### DESCRIPTION OF THE TASK
Every line from the one with "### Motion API" to the one with "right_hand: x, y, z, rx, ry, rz", including those two, is to be copied exactly; all other lines of the entries below are left out.

● ● ● ● ● ● ●

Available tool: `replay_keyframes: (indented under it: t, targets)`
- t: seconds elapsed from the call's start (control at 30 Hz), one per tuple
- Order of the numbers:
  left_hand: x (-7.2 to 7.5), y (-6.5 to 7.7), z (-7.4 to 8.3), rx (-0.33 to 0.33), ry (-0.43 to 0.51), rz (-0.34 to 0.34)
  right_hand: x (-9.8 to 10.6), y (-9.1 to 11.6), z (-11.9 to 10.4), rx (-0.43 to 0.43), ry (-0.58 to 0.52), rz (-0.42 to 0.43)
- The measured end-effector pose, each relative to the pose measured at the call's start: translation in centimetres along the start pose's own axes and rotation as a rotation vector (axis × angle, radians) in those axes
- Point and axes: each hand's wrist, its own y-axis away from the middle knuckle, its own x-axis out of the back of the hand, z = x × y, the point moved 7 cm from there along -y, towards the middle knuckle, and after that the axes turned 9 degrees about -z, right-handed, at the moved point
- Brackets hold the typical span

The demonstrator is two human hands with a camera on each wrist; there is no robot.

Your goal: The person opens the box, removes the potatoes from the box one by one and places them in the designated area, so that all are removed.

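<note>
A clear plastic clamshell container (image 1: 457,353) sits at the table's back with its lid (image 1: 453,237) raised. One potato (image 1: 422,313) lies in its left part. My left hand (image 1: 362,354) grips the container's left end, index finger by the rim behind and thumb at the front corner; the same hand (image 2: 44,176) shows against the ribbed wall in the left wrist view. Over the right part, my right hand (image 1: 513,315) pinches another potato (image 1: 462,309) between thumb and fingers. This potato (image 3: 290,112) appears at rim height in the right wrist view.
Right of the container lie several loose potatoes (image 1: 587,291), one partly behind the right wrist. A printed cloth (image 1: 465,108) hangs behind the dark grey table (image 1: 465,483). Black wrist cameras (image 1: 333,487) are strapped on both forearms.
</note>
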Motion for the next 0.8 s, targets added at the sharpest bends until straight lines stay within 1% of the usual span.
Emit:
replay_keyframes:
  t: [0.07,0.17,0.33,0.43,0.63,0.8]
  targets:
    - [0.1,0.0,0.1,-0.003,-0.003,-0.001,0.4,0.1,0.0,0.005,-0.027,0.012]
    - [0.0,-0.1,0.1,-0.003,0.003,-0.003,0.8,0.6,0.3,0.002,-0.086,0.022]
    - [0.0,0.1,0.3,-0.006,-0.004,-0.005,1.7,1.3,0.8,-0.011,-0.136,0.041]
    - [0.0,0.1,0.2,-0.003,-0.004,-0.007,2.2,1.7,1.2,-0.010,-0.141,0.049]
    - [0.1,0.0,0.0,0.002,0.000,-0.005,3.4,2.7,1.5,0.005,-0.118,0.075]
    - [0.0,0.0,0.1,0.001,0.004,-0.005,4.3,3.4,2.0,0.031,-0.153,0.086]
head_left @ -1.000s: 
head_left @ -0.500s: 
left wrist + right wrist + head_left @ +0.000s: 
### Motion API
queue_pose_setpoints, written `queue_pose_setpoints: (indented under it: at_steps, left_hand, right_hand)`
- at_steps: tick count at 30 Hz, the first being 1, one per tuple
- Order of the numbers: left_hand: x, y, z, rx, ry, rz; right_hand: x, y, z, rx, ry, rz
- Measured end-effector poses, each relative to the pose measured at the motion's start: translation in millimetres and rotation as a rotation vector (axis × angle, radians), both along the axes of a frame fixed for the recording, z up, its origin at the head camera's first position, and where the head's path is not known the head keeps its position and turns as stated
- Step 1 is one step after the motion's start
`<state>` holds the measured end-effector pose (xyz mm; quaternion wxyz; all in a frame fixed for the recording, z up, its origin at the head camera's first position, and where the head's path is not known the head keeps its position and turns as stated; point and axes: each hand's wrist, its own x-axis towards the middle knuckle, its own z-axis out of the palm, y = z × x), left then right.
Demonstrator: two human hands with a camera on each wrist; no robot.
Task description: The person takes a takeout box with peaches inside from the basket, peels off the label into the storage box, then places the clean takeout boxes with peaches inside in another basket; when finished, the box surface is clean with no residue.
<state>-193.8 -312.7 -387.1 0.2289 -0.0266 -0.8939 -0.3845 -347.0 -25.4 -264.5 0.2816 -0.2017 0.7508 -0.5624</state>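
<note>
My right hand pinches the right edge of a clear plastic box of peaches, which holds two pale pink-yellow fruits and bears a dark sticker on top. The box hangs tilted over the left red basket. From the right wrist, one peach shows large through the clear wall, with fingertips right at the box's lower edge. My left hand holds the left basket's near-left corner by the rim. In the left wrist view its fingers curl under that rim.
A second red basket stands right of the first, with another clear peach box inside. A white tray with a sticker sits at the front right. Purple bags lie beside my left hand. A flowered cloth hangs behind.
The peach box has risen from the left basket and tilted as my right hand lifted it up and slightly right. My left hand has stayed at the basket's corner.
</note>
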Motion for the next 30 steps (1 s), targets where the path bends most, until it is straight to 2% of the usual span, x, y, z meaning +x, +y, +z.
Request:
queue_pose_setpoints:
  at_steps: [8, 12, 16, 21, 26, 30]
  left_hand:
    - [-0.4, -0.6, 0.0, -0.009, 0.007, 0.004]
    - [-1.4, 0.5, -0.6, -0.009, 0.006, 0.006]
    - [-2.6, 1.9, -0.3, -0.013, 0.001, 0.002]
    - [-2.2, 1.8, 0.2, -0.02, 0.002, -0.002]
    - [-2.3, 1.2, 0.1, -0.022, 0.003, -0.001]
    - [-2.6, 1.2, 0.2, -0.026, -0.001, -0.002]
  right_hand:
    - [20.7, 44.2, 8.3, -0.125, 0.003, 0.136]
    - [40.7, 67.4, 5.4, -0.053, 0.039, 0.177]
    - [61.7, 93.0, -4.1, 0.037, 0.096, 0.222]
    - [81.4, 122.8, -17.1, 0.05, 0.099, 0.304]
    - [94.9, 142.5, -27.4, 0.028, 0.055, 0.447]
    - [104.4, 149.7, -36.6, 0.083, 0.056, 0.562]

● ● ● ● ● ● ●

### OUTPUT OF THE TASK
### Motion API
queue_pose_setpoints, written `queue_pose_setpoints: (indented under it: at_steps, left_hand, right_hand)`
- at_steps: tick count at 30 Hz, the first being 1, one per tuple
- Order of the numbers: left_hand: x, y, z, rx, ry, rz; right_hand: x, y, z, rx, ry, rz

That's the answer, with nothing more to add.